Exercise aim:
From the first line of the listing below through the line with "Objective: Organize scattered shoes", transcribe exactly and skip the pictures.

(Supplied data)

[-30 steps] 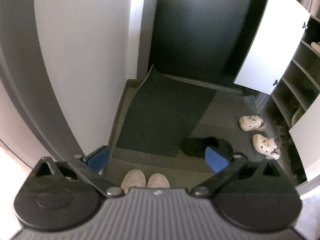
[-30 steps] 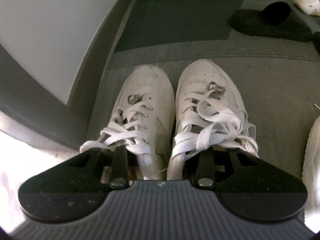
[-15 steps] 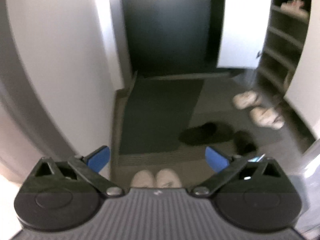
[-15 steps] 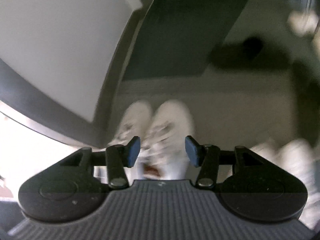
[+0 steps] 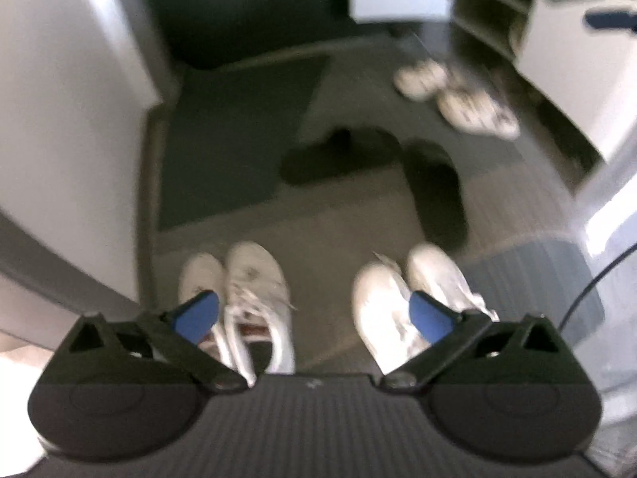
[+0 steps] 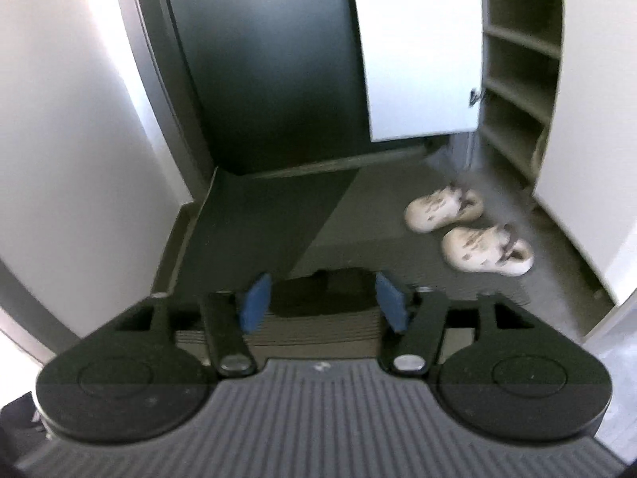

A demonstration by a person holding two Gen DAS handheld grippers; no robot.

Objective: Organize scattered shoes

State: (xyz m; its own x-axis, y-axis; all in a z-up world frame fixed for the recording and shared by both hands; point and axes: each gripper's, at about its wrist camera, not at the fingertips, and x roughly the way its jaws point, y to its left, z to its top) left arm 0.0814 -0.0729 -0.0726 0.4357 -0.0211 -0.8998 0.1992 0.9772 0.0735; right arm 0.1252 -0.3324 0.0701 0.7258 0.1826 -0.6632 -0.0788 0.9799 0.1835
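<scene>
Left gripper (image 5: 314,314) spread wide, empty, above two pairs of white lace-up sneakers (image 5: 254,290) at the floor's near edge. Right gripper (image 6: 323,298) opening, empty. Farther: black slippers (image 5: 434,191), then cream clogs (image 6: 485,249) beside the open shoe cabinet (image 6: 517,79).

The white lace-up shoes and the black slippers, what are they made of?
White lace-up shoes: probably smooth leather or a leather look-alike with a slight sheen, and flat woven laces. Black slippers: a dull matte black, maybe foam, rubber or felt; the picture is too blurry to tell.
</scene>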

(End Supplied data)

Written response:
[-30 steps] 
[-30 steps] 
[-15 steps] 
[-15 steps] 
[+0 steps] 
[+0 steps] 

A demonstration by a person holding two Gen DAS handheld grippers; no robot.

Objective: Organize scattered shoes

This response is done.